髪をかき上げてアップにし、くるくると捻って頭のてっぺんにお団子を作る。女子トイレと表記されている場所に入り、そこに誰もいないのを確認し、春瀬は鏡と向かい合った。先程まで笑っていたのが嘘みたいに、酷い顔をしていると溜め息をつく。好きではないのか、今まで何度も問い掛けられたその言葉。違うと言ってはその話題を避けてきた。
「…………何でこんな疲れてんの私。生理前か?」
乾いた笑いを洩らすも、その顔は笑っていない。
違うからだ。違うから。誰かを好きになるという気持ちなんて分からないというのは本当だった。それにどうせ、いずれは誰も
「……………居なくなるしなぁ」

先程の彼女達の言葉が頭で何度も反芻する。同時に思い出すのは。

ーーー優しくする女の子は自分だけじゃない

ーーー私の心ももう少し大人になっていて、

ーーー高校生を卒業するまで

ーーーやっぱりクロとは一日一回は話さないと変な感じ



ーーー何で俺?

「……………………」
鏡に映る自分が目を見開いて、後退りする。
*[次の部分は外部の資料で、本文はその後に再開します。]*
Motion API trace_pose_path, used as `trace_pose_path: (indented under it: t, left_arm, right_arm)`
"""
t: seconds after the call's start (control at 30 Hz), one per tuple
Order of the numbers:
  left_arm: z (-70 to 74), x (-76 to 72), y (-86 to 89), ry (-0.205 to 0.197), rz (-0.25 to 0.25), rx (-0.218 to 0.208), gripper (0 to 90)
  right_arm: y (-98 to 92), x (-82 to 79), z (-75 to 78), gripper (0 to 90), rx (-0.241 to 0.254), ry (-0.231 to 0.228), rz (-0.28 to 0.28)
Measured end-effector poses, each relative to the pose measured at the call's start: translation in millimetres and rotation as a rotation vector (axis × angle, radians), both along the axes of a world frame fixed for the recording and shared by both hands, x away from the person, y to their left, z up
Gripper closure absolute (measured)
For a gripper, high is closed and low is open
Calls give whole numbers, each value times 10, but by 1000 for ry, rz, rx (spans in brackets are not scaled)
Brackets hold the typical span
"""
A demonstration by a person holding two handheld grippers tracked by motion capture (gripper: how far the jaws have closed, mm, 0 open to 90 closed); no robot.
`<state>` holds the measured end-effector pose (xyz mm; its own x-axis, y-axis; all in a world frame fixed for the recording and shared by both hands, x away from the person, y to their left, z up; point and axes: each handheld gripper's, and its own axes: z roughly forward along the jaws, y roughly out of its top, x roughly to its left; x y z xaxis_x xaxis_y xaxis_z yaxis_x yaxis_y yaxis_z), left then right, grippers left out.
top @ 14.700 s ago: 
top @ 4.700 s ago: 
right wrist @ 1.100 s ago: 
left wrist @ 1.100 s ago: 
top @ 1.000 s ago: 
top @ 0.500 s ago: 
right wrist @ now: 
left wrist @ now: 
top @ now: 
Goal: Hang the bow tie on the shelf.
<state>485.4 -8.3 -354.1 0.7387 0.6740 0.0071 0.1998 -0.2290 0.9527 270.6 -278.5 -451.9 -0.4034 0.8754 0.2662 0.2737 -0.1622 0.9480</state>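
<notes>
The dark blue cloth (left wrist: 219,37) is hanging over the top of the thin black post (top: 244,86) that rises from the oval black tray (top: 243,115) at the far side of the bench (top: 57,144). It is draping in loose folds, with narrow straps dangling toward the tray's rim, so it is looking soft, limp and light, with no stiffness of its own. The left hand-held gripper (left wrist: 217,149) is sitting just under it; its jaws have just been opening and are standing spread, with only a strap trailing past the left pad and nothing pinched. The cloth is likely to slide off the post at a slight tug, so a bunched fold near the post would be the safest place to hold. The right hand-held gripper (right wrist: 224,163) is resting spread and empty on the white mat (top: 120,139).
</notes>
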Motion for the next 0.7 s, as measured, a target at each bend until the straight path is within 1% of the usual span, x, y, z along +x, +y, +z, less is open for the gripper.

バンッと音を立ててドアを開け、すぐにその鍵を閉めた。両手で自分の顔を覆う。その手が震えていることに気付いて顔を歪める。
「……………馬鹿じゃないの、」
壁に背中を凭れさせ、そのままズルズルとしゃがみ込む。
「馬鹿じゃないのわたし、馬鹿じゃないの」
それは好き≠ナはない。自分が黒尾に抱いている感情はそうではない。そうでないと
「そうでないと、駄目でしょ。」


苦しい、そう呟けば会いたくなった。